Sérgio era o presidente da sociedade contra o Estado, a legitimidade de sua chefia estava na ausência de poder e por isso sua popularidade era inabalável. Ele era mesmo nosso presidente, sem aspas. Um presidente menor, com “p” de parrêsia, isto é, do falar franco e verdadeiro. Não era um presidente metafórico como os são a Presidente e seu Vice: ao passo que Dilma e Temer servem os ricos, no presidente a vida e a política dos pobres coincidiam realmente. Sua pobreza e sua vida pobre expressavam a potência dos pobres, quer dizer de um sofrimento que quer parar de sofrer.

E o presidente das ruas foi “impedido”: morto pelo sistema contra o qual lutamos em junho de 2013, o sistema que hoje desdobra todos os barrocos recursos procedimentais do formalismo jurídico para administrar um impeachment atravessado pela mentira eleitoral de outubro de 2014 e pelos rios de dinheiro roubado que cimentavam o consenso da coalizão de governo. Ao passo que a Presidente e seu Vice querem se perenizar – mesmo que um contra o outro – argumentando por meio de doutos pareceres jurídicos e protegendo-se por manobras regimentais supremas, o presidente menor foi brutalmente impedido, sem direito a defesa nenhuma.

O presidente das ruas morreu como os pobres morrem no Rio e no Brasil, mas amparado pelo amor da geração de junho. Por um instante, a Câmara voltou a ser ocupada. Mesmo que de maneira efêmera, no velório do presidente, a Câmara  voltou a ser dos pobres como o foi em junho e setembro de 2013. Um instante que dura muito tempo.

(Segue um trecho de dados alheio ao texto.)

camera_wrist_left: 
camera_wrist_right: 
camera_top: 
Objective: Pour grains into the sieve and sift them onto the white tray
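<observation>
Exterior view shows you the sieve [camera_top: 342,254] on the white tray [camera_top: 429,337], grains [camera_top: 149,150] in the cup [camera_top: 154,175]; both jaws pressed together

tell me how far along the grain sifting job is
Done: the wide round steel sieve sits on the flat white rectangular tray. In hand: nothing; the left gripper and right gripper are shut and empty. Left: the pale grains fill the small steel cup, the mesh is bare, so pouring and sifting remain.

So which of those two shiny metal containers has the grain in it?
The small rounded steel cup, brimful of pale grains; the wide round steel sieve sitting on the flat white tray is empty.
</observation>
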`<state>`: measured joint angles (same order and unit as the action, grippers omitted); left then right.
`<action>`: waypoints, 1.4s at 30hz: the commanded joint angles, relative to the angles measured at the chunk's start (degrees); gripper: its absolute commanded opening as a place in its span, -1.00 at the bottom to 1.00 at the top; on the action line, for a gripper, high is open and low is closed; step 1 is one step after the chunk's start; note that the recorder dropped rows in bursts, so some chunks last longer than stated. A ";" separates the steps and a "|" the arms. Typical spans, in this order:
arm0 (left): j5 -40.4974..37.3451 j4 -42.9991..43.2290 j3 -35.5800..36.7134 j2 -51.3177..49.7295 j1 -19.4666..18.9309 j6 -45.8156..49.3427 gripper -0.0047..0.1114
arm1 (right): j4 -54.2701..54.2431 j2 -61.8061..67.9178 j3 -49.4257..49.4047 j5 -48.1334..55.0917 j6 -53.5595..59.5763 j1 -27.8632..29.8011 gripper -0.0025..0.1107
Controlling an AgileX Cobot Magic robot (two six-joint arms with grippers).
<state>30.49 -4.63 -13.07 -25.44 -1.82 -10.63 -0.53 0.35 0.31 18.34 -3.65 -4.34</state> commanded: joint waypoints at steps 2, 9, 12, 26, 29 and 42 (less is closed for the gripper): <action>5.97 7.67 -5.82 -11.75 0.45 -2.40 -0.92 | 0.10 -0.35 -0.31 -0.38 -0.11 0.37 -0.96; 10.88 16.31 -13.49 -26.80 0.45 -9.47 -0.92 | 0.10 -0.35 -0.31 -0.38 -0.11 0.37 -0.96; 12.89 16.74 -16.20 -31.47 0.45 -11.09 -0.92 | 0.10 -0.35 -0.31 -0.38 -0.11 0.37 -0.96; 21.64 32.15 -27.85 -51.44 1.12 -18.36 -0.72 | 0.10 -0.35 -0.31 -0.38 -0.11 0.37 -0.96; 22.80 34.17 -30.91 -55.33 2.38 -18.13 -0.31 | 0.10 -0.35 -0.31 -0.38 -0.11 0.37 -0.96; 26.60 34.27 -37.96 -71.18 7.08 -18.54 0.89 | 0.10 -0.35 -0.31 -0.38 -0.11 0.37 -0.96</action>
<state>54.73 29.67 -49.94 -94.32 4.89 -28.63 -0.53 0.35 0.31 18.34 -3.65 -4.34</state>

Mas a sua morte é também a explicitação do tremendo impasse político no qual se encontra a luta por democracia: junho de 2013 foi literalmente enterrado pela máquina da falsa polarização que a máfia governista do PTMDB soube e sabe mobilizar: Picciani contra Cunha, Paes contra Temer, Barbosa contra Levy. Captura subjetividades e parece funcionar. Um ciclo de lutas e mobilizações termina fechando a brecha democrática. Estamos de volta ao “campo”, à favela, à senzala.

É preciso reconstruir o êxodo, reencontrar o caminho da redenção, da fuga para fora das armadilhas e mistificações de uma representação que oprime nossas vidas como um morto-vivo. O presidente nos falta. O presidente que nos falta é a comunidade por vir, a sociedade contra o Estado, o processo constituinte capaz de produzir uma verdadeira moeda, transmutando todos os valores.